I often listened to Ekho Moskvy radio. It shut down.— Steve Rosenberg (@BBCSteveR) March 28, 2022
I watched Dozhd TV. It closed.
I read Novaya Gazeta. Now it, too, has suspended operations “until the end of hostilities in Ukraine.” Russia’s last established independent media has fallen silent.
Media outlets close after threats and pressure from authorities
After Echo of Moscow was threatened with sanctions, taken off air and had its website blocked byRussian media regulator Roskomnadzor (RKN) because of its reporting of the war in Ukraine - as previously reported - the outlet’s board of directors thereafter made a decision to liquidate the radio channel and shut down its website in early March 2022.
Similarly, on 29th March 2022, the country’s last independent publication, Novaya Gazeta, announced that it had ceased its activities until the end of the "special operation".
At the regional level, outlets were also closed for dissemination of ‘false information’ about the so-called "special operation". On 28th March2022, Russian authorities opened criminal investigations against the founder of the Ingush news site Fortanga, which was soon after blocked by Roskomnadzor.
CSOs denounce persecution of activist
The EU-Russia Civil Society Forum expressed concern regarding the arrest and charges against Daria Serenko, a poetess, feminist and civic activist, detained in Moscow on 8th February 2022. The activist was detained for posting a "Smart Voting" symbol on her Instagram account - a project that was initiated by the Russian opposition a few years ago and used during the last parliamentary elections.

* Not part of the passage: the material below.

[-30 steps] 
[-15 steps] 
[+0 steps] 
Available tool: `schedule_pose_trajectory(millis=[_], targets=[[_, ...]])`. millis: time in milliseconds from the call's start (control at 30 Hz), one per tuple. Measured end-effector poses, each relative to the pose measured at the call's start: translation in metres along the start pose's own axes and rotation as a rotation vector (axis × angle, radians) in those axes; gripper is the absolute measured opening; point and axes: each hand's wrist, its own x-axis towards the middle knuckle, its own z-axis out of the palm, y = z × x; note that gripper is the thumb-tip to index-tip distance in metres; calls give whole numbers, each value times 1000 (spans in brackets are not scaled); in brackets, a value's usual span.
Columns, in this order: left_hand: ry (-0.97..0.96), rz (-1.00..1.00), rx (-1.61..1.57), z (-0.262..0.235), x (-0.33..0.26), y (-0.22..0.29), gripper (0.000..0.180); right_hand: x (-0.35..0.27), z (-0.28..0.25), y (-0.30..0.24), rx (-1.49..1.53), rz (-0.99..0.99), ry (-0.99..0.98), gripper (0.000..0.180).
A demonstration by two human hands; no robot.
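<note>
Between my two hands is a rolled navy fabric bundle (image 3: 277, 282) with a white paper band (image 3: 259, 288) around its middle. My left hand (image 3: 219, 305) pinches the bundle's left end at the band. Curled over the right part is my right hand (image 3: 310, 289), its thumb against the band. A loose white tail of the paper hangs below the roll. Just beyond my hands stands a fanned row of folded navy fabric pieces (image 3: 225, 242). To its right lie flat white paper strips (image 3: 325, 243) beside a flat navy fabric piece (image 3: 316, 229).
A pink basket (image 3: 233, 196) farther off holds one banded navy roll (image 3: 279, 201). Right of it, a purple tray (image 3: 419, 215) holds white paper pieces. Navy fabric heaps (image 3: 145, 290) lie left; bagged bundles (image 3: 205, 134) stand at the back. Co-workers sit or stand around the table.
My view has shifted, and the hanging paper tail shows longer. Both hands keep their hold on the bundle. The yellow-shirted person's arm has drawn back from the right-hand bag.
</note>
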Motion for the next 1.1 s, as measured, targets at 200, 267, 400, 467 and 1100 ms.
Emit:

The court found Serenko guilty of displaying slogans of an extremist organisation and sentenced her to 15 days in detention. The EU-Russia Civil Society Forum demanded that the Russian authorities stop the unlawful persecution of civic activists.
Supreme Court affirms liquidation of Memorial International
On 28th February 2022, the International Memorial Foundation, an international historical, educational, charitable and human rights organisation, folded its activities. This came after a review of the Supreme Court’s December 2021 decision upheld the court’s earlier decision to liquidate the organisation. As previously reported, on 28th December 2021, the court of appeal ruled in favour of Memorial's liquidation, after it was added to the list of foreign agents in 2016.
Civil Society organisations disagreed with the court’s decision, expressing solidarity with Memorial and affirming that they would continue to support independent civil society in Russia. In the same vein, in January 2022, OSCE representatives urged Russian authorities to stop the “decimation of Russian civil society and protect the human rights and fundamental freedoms of Russia’s citizens, in line with Russia’s OSCE and other international human rights commitments.”